GWT compiles the Java source into Javascript, and names the files according to a hash of their contents. I'm getting a new set of files every compile, because the javascript contents are changing, even when I don't change the source at all.
The files are different for OBF and PRETTY output, but if I set it to DETAILED, they're no longer different every compile. In PRETTY, I can see that all/most of the differences between compiles are in the value parameters for typeId. For example, a funciton called initValues() is called with different values for it's typeId parameter.
In PRETTY mode, the differences you see are allocation of Java Classes to TypeIds. It's how GWT manages run time type checking. You'll notice a table at the bottom of each script essentially mapping each typeId to all compatible superclasses.

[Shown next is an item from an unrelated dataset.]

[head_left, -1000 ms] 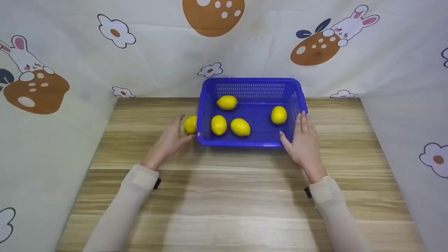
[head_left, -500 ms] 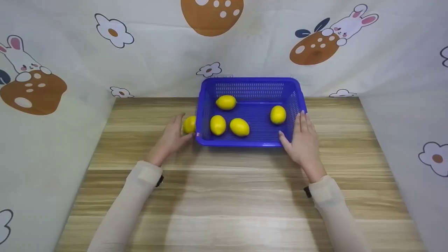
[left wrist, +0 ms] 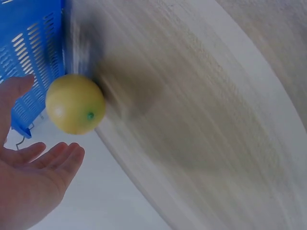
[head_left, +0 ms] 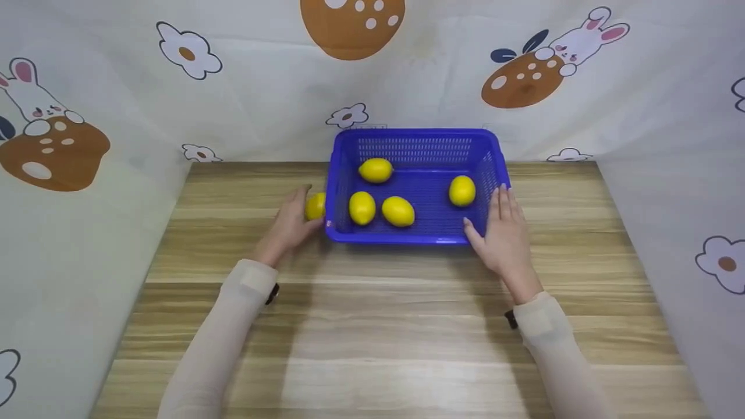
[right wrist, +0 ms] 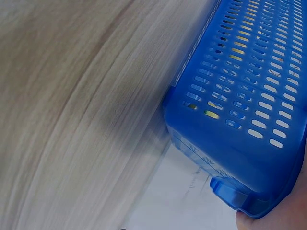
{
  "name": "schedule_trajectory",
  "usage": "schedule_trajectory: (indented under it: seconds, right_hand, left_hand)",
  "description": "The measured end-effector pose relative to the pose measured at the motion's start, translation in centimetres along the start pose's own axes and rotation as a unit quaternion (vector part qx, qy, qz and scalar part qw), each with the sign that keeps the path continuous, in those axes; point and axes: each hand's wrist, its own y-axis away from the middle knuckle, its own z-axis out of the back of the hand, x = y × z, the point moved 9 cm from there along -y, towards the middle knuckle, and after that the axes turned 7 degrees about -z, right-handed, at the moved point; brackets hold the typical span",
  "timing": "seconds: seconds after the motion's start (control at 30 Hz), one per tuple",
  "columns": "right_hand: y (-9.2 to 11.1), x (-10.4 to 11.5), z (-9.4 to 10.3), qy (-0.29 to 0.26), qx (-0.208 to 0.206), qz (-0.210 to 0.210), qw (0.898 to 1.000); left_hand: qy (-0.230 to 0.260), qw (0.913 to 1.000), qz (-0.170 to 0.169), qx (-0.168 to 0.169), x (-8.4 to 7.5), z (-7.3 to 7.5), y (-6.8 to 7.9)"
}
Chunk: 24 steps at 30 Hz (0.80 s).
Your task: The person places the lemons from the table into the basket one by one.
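A blue plastic basket (head_left: 401,239) with slotted walls stands at the back of the table. Several yellow lemons (head_left: 398,211) lie inside it, one of them apart at the right. One more lemon (head_left: 315,206) is outside, close against the left wall and partly hidden by the rim. My left hand (head_left: 291,220) reaches round this lemon with thumb and fingers spread. The left wrist view shows a gap between the fingers (left wrist: 62,160) and the lemon (left wrist: 76,104). My right hand (head_left: 505,235) rests on the basket's right rim, fingers straight, thumb over the front right corner.
The wood-grain table (head_left: 372,326) stretches in front of the basket. Behind it and at both sides hangs a pale cloth (head_left: 262,105) printed with rabbits and flowers. The basket's back rim is close to this cloth.
My left hand has moved slightly right, closer round the outside lemon, and the left forearm has swung inward. The right hand, the basket and the lemons have stayed in place.
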Motion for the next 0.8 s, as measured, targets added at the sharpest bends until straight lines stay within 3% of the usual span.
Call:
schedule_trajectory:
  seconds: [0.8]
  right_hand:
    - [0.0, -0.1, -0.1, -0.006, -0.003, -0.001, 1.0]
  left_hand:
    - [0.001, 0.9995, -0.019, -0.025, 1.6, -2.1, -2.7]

This is how GWT can still throw ClassCastException in JavaScript (though you should run into this very rarely!).
In OBF mode, the differences are due to the allocation of minified function names.
In both cases, it's due to the order the compiler is processing the code. Some internal symbol tables might be using a non-ordered collection store symbols for processing. It can happen for lots of reasons.
As far as I know, GWT will compile a new version every time you compile it, this is a feature ;)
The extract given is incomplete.